Ситуация: перфорация полого органа, выход содержимого в брюшную полость, начало эндотоксического шока.
Задача: ограничить контаминацию, стабилизировать пациента, ушить дефект.
Действовать. Быстро, четко, по протоколу.
— ТИХО! — рявкнул я. Мой голос, усиленный акустикой операционной, прозвучал как удар хлыста и заставил всех замереть. — Без паники!
Я мгновенно перешел в режим командира.
— Артем, держи давление! Вводи дофамин!
— Лебедев, кишечный зажим Микулича на приводящую петлю кишки! Быстро!
Затем я повернулся к застывшему Величко.
— ВЕЛИЧКО! — мой окрик вывел его из ступора. — Соберись! Аспиратор! Живо! И не просто суй его в рану, а работай! Осушай операционное поле! Мне нужна видимость.
Мой окрик подействовал на Величко как удар дефибриллятора. Он встряхнулся, выходя из ступора, и схватил рукоятку аспиратора покрепче.
Но дальше произошло то, чего я никак не ожидал.
Вместо того чтобы слепо начать откачивать грязное содержимое, заливавшее рану, он бросил трубку отсоса на столик и схватил с полки целую пачку больших марлевых салфеток.
— Что ты делаешь?! — в панике крикнул Лебедев. — Откачивай, идиот!
Но Величко его не слышал. Быстрыми, точными, почти автоматическими движениями он начал плотно обкладывать стерильными салфетками зону перфорации, создавая аккуратный белый барьер между поврежденной кишкой и остальной, пока еще чистой, брюшной полостью.

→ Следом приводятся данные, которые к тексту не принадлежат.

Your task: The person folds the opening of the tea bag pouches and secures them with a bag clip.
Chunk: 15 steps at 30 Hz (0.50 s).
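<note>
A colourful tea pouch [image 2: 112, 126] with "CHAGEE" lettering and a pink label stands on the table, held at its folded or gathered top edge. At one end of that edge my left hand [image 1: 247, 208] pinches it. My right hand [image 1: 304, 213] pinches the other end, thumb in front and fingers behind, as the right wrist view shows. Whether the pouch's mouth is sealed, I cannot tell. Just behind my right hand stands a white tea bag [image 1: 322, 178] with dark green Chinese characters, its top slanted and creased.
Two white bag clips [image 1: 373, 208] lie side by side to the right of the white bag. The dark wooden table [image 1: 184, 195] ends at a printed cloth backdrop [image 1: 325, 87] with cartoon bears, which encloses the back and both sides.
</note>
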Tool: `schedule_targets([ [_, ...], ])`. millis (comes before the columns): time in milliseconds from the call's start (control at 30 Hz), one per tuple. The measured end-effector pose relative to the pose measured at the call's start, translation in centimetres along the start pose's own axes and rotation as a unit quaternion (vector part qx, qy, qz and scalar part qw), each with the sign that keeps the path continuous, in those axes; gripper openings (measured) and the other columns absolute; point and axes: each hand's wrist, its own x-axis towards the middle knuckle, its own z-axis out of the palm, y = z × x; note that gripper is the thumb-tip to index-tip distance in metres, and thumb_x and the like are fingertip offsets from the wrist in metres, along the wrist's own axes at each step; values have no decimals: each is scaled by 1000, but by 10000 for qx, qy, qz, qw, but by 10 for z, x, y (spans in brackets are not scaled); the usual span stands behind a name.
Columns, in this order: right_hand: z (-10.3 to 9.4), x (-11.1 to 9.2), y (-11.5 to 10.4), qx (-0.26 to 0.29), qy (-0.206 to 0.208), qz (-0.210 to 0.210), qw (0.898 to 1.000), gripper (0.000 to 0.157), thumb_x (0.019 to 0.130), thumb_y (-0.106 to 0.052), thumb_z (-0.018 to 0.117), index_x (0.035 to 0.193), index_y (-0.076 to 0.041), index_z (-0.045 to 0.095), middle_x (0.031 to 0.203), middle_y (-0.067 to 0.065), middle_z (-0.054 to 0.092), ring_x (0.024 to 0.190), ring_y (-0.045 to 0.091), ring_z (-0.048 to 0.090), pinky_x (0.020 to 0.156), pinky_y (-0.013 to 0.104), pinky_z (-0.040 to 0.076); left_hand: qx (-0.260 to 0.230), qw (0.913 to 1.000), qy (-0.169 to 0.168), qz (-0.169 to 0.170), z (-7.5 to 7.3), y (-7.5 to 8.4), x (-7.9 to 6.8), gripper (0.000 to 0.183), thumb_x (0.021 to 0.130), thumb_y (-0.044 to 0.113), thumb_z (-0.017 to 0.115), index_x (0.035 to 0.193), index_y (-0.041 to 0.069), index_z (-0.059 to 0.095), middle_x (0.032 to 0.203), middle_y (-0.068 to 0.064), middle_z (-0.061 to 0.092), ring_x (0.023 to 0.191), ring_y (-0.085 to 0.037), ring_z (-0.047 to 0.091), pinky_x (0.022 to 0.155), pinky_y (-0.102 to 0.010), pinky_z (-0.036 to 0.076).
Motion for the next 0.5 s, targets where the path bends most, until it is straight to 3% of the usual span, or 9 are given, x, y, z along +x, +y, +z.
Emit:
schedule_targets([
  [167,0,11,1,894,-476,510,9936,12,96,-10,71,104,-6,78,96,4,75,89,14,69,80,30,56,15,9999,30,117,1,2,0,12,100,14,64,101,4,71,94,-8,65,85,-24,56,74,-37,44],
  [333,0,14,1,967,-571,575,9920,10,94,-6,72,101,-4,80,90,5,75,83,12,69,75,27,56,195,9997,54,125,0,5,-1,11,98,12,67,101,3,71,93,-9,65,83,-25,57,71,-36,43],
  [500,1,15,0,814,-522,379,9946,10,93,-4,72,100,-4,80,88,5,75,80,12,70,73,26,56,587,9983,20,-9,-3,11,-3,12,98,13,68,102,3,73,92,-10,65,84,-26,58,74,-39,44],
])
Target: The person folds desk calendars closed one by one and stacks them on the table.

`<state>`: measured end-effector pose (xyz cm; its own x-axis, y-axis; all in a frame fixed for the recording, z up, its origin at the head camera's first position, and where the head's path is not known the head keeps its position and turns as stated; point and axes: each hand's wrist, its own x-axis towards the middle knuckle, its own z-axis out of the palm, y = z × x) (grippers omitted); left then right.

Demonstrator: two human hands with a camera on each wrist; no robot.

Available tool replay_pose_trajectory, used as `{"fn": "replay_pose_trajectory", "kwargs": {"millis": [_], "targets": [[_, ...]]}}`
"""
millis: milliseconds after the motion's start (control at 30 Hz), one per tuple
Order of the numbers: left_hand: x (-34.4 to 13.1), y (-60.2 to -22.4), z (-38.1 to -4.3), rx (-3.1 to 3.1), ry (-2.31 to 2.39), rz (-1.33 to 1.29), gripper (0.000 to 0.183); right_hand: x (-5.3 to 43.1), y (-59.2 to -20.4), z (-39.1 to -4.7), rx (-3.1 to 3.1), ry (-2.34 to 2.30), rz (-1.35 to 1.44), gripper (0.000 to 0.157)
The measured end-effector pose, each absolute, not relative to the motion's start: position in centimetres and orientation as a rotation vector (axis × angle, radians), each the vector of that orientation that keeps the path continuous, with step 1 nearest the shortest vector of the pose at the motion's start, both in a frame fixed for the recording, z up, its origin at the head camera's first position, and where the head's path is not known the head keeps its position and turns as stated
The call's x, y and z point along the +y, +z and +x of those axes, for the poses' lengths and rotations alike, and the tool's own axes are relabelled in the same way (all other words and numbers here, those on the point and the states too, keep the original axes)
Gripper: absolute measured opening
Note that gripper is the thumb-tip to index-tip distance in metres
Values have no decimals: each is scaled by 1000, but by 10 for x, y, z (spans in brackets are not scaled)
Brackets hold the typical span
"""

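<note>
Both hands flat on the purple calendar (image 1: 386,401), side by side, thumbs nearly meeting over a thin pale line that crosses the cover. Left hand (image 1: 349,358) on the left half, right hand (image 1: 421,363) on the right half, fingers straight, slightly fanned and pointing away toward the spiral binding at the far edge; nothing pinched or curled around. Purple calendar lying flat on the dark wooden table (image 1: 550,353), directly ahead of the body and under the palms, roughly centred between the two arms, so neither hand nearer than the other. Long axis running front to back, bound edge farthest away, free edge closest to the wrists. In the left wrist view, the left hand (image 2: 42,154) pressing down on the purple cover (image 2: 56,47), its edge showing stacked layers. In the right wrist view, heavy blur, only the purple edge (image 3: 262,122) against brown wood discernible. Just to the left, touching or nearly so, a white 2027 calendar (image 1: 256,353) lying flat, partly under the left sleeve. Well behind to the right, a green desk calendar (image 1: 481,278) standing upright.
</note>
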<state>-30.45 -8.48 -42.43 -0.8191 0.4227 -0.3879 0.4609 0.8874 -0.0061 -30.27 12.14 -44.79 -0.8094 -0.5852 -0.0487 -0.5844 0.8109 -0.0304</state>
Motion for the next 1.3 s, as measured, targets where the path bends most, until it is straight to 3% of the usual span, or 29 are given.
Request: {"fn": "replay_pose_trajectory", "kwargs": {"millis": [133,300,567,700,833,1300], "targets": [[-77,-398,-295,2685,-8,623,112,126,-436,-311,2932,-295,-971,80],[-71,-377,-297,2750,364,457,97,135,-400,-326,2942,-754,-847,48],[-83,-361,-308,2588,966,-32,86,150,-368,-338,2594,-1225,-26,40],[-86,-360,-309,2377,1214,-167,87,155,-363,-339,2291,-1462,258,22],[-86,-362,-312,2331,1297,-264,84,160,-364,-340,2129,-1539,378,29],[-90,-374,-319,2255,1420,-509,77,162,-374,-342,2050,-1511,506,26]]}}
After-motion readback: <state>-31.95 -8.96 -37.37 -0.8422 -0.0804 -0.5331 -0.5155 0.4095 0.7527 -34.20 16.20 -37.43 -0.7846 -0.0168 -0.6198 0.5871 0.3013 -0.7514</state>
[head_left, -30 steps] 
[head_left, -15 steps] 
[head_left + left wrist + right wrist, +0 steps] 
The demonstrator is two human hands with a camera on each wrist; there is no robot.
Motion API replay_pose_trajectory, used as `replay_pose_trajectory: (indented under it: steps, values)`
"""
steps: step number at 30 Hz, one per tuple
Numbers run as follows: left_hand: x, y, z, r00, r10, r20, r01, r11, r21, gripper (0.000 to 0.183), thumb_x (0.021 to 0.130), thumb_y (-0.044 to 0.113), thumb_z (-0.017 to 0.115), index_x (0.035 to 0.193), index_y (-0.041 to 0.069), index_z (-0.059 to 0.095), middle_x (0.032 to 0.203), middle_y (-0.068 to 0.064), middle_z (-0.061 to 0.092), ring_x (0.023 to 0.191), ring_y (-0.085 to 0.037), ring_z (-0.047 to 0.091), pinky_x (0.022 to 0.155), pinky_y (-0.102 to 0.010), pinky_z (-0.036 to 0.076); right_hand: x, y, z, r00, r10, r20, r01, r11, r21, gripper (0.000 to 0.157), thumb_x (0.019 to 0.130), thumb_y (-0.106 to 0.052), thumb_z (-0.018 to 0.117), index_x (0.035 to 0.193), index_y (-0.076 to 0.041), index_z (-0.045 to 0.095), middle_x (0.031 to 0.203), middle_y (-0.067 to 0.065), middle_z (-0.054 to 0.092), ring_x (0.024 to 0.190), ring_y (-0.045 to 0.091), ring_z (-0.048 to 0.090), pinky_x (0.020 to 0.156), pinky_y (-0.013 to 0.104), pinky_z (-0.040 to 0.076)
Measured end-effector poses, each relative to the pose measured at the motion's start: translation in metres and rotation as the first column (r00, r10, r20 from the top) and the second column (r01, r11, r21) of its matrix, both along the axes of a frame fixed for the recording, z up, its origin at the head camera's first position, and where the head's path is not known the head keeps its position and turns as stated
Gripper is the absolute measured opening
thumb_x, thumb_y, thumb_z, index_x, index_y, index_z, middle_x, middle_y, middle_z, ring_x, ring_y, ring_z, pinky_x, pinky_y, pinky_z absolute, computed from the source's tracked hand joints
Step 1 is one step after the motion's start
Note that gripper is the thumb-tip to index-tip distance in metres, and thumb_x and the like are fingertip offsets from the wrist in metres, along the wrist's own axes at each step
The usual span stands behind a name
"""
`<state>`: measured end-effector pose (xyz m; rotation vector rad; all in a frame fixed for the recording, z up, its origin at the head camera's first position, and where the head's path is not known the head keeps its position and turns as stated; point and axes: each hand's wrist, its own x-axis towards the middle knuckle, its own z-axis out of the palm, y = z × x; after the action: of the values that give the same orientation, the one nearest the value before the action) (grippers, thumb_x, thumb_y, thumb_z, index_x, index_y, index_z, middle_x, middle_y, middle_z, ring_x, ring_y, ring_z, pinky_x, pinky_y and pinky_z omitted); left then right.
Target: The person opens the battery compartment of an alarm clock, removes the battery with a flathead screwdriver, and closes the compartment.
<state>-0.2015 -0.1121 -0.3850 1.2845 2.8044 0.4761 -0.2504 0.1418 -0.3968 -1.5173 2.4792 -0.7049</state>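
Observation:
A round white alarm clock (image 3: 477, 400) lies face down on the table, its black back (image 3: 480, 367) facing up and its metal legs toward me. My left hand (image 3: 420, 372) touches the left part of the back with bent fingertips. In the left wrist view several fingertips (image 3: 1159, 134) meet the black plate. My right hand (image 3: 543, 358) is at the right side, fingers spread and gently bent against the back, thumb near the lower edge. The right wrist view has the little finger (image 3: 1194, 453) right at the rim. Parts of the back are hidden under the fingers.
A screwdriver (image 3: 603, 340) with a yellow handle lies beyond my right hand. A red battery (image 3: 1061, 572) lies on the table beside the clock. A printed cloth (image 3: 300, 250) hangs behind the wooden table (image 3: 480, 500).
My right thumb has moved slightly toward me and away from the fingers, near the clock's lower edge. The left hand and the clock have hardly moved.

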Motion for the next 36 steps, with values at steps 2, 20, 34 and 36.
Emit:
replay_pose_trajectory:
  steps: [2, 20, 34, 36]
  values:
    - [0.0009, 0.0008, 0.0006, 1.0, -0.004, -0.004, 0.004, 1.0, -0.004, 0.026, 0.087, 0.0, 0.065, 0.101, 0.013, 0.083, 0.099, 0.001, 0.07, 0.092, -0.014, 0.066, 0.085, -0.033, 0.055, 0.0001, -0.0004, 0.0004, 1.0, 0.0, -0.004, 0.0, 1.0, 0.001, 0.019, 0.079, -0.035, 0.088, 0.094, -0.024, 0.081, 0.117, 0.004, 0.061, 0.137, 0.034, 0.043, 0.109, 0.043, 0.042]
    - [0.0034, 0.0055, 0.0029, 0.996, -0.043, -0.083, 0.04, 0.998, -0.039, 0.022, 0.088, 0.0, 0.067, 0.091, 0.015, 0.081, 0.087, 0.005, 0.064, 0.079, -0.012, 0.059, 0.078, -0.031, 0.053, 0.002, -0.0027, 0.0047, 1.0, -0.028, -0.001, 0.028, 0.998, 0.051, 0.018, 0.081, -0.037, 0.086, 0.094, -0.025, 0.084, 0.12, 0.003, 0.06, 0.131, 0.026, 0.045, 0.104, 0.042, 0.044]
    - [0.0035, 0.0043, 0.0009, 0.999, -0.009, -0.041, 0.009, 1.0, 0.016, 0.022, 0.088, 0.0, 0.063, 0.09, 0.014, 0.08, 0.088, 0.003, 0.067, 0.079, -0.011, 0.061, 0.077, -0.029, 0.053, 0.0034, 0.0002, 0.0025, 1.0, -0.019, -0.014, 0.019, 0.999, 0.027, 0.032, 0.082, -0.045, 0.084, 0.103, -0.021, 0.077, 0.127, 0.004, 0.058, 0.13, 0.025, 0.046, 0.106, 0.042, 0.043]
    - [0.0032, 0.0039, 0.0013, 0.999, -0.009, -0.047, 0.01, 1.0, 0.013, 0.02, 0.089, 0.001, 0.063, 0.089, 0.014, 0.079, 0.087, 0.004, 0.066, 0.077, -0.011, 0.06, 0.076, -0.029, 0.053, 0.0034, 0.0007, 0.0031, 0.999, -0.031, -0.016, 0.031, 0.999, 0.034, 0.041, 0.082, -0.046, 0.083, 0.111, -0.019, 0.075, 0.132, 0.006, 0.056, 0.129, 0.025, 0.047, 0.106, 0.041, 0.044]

Черт возьми! Он отграничивает инфекционный очаг! Создает барьер, чтобы кишечное содержимое не распространилось дальше! Это первый, самый важный и самый правильный шаг при начинающемся перитоните! Откуда он это знает?
— Ого! — с шоком и уважением пискнул Фырк. — «Хомяк»-то с мозгами! Он же сейчас спасает всю операцию!
Закончив с барьером, Величко снова взял в руки аспиратор и начал методично, сектор за сектором, осушать операционное поле, но теперь уже только внутри созданного им «колодца» из салфеток.